If we didn’t laugh, we would have cried. When we arrived at the Elgin, we took our places, halfway down the block at the back of the line. Or so we thought until a volunteer asked us to continue down the street to the back of the line. And then another volunteer told us to do the same. And another. And another. And another until we had both lost track of where we were. The seven minute walk into the theatre was disheartening but even at the very back of the balcony we had a good view of the screen and the breathtaking architecture of the historic theatre. We waiting anxiously as Park Chan-wook took the stage, his soft spoken manner a misleading introduction to a movie he promised was full of “love between two women, two men, and…a huge octopus.” I would gush about what the next two and a half hours had in store but that would really be unfair and would not do justice to the masterpiece we both felt we had witnessed.

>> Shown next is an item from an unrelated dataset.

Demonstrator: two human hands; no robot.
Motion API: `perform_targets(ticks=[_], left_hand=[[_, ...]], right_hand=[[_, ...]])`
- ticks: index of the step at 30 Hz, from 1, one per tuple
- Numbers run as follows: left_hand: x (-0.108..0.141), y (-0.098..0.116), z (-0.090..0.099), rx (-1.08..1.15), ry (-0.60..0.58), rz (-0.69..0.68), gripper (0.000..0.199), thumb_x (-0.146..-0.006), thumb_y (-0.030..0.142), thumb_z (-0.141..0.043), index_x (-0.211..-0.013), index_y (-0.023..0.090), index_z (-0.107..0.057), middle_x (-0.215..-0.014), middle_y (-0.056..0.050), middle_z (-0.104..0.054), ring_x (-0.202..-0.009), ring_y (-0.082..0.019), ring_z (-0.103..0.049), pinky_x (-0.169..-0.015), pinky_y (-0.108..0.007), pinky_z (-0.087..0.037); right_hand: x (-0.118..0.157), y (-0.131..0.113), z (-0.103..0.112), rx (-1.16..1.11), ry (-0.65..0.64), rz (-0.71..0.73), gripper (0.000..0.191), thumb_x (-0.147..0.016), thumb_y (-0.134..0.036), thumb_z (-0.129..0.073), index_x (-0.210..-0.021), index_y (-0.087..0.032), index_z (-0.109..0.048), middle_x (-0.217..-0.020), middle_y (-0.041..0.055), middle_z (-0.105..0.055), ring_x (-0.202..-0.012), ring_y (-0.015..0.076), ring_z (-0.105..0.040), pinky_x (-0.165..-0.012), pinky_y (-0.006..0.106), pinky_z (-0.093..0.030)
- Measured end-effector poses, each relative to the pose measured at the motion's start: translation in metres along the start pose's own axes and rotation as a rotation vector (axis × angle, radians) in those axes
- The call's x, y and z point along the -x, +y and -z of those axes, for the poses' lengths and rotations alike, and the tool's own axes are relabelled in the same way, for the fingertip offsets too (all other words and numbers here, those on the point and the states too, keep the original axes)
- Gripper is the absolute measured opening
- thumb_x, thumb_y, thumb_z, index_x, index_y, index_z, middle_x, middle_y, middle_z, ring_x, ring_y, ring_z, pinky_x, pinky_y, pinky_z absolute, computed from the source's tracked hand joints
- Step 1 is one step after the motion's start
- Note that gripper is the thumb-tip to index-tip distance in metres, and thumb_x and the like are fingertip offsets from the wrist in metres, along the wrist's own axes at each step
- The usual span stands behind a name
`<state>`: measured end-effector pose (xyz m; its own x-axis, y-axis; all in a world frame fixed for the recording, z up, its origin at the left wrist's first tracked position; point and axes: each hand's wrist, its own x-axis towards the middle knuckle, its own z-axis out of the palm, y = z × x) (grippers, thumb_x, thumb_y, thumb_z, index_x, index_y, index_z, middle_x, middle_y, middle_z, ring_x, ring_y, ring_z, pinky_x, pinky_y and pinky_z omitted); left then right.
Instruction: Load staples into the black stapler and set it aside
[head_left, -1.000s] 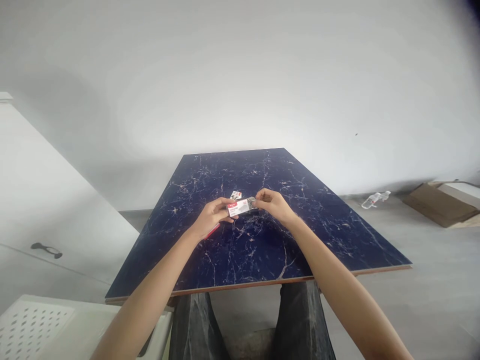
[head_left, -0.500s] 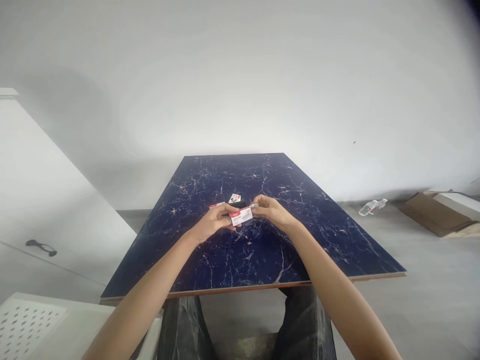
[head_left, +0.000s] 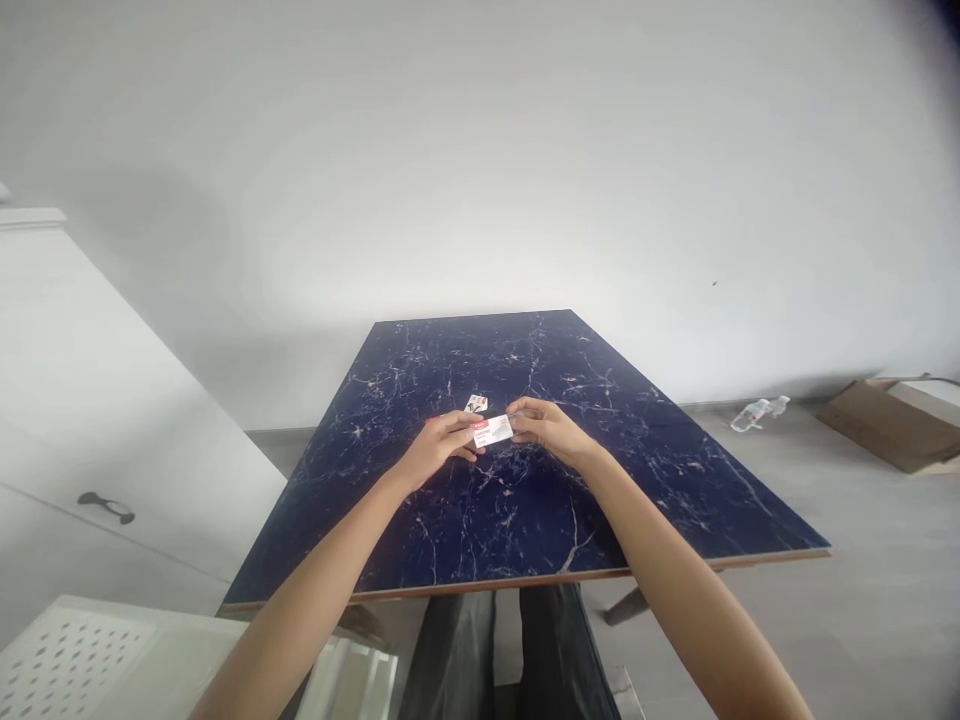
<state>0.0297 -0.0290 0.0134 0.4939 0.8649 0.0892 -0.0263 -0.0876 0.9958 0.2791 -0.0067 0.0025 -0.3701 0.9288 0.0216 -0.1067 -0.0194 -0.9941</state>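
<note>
A small white and red cardboard box (head_left: 492, 431) is held just above the dark blue marbled table (head_left: 502, 510). My left hand (head_left: 442, 442) grips its left end, thumb on the near face and fingers behind. At the right end, my right hand (head_left: 549, 430) pinches the box's edge between thumb and fingertips; whether the end flap is open cannot be made out. Beyond the box lies a small white printed card or packet (head_left: 475, 403) with red and black marks. A dark item behind the box is mostly hidden, as is something red by my left fingers.
A white cabinet (head_left: 127, 430) with a dark handle (head_left: 106, 507) stands at the left. Near my left arm is a white perforated surface (head_left: 71, 650). On the floor to the right lie clear plastic bottles (head_left: 752, 413) and an open cardboard box (head_left: 889, 425). A wall backs the table.
The head view has shifted slightly, so the table sits a little further right and lower. My legs have moved closer together. Both hands stay on the small box, which is less tilted.
</note>
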Motion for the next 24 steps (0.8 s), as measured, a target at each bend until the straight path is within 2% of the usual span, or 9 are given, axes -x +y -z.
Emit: perform_targets(ticks=[4,11,14,17,20,24], left_hand=[[-0.003,-0.002,-0.002,-0.099,0.059,-0.043,0.043,-0.082,0.037,-0.076,-0.118,0.017,-0.065,-0.114,-0.013,-0.071,-0.091,-0.023,-0.072,-0.078,-0.036,-0.060],[-0.002,0.004,0.003,-0.153,0.120,-0.042,0.041,-0.083,0.036,-0.075,-0.118,0.018,-0.066,-0.112,-0.012,-0.072,-0.089,-0.022,-0.072,-0.078,-0.036,-0.060],[-0.004,0.008,0.005,-0.161,0.149,-0.066,0.041,-0.082,0.037,-0.076,-0.117,0.019,-0.067,-0.112,-0.011,-0.072,-0.088,-0.022,-0.071,-0.077,-0.036,-0.060],[-0.004,0.009,0.005,-0.165,0.169,-0.083,0.040,-0.082,0.039,-0.075,-0.116,0.019,-0.067,-0.111,-0.011,-0.073,-0.087,-0.022,-0.072,-0.077,-0.036,-0.060],[-0.004,0.007,0.007,-0.184,0.175,-0.083,0.041,-0.083,0.040,-0.074,-0.117,0.018,-0.067,-0.109,-0.012,-0.073,-0.087,-0.022,-0.072,-0.077,-0.036,-0.060],[-0.007,0.003,0.012,-0.174,0.188,-0.089,0.040,-0.083,0.040,-0.073,-0.116,0.019,-0.069,-0.117,-0.012,-0.071,-0.083,-0.020,-0.071,-0.074,-0.034,-0.060]], right_hand=[[0.001,0.000,0.000,-0.025,0.053,0.025,0.034,-0.068,-0.039,-0.085,-0.091,-0.021,-0.068,-0.091,0.0029,-0.073,-0.082,0.0165,-0.069,-0.075,0.029,-0.057],[0.001,0.000,0.001,-0.048,0.128,0.062,0.035,-0.069,-0.039,-0.084,-0.093,-0.023,-0.066,-0.101,0.0041,-0.073,-0.090,0.0194,-0.068,-0.078,0.032,-0.056],[0.001,-0.002,0.002,-0.034,0.194,0.077,0.032,-0.068,-0.039,-0.084,-0.088,-0.023,-0.065,-0.093,0.0021,-0.071,-0.082,0.0167,-0.065,-0.071,0.028,-0.054],[0.002,-0.006,0.002,-0.040,0.200,0.066,0.032,-0.067,-0.041,-0.084,-0.084,-0.022,-0.064,-0.082,0.0000,-0.067,-0.070,0.0135,-0.060,-0.065,0.027,-0.050],[0.002,-0.007,0.001,-0.108,0.182,0.051,0.033,-0.065,-0.039,-0.085,-0.083,-0.022,-0.064,-0.080,-0.0007,-0.065,-0.068,0.0129,-0.060,-0.069,0.029,-0.053],[0.002,-0.005,0.006,-0.178,0.171,0.053,0.030,-0.062,-0.033,-0.088,-0.080,-0.022,-0.066,-0.089,0.0013,-0.068,-0.080,0.0153,-0.065,-0.084,0.031,-0.056]])
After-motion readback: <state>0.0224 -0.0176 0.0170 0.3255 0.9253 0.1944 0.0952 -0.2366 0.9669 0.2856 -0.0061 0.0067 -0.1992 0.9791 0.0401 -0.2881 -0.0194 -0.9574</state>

We agreed it was the perfect day but promised not to rule out tomorrow’s film. We couldn’t imagine anything surpassing the execution and narrative of The Handmaiden but then again, we did not have J.A. Bayona’s imagination.
TIFF 2016: Day Three
We savoured every part of our last day in Toronto as we got up early to head to our final movie of the festival, A Monster Calls. I can’t divulge anything about this highly anticipated movie (as much I want to) except for that we had no reason to try to minimize our expectations. In fact, we even had to give ourselves a couple of hours break before discussing it because of how much it resonated with us.
We made our way back out into the sunset on Bloor Street West across the street for a delicious brunch at Insomnia, where the breakfast and bar restaurant boasts “good morning…and good night” about its entrance. We even stopped into the historic discount department store Honest Ed’s, which sold clothes, school supplies, and groceries, as well as provided services to a dentist and hair dresser in a time-capsuled store that covered an entire block’s surface area.
We then followed Bathurst back downtown, passing by Thomson Hotel and many trendy looking bars and clubs before we concluded with souvenir shopping and a drink at The Porch, a rooftop bar with a lovely view of the CN Tower and the tall city buildings. As we headed for our evening train to Montreal, we picked up burritos to-go from Chipotle, talking non-stop about the movies we had seen.
Attending TIFF 2016 felt like an initiation into a world we had been dreaming about, getting the chance to hear, first hand from directors, how they felt about their films and being in an environment where film was just as exciting for the people around us as it was for us. Gushing with Canadian pride, the festival did not disappoint, leaving its impression on us and ensuring our return.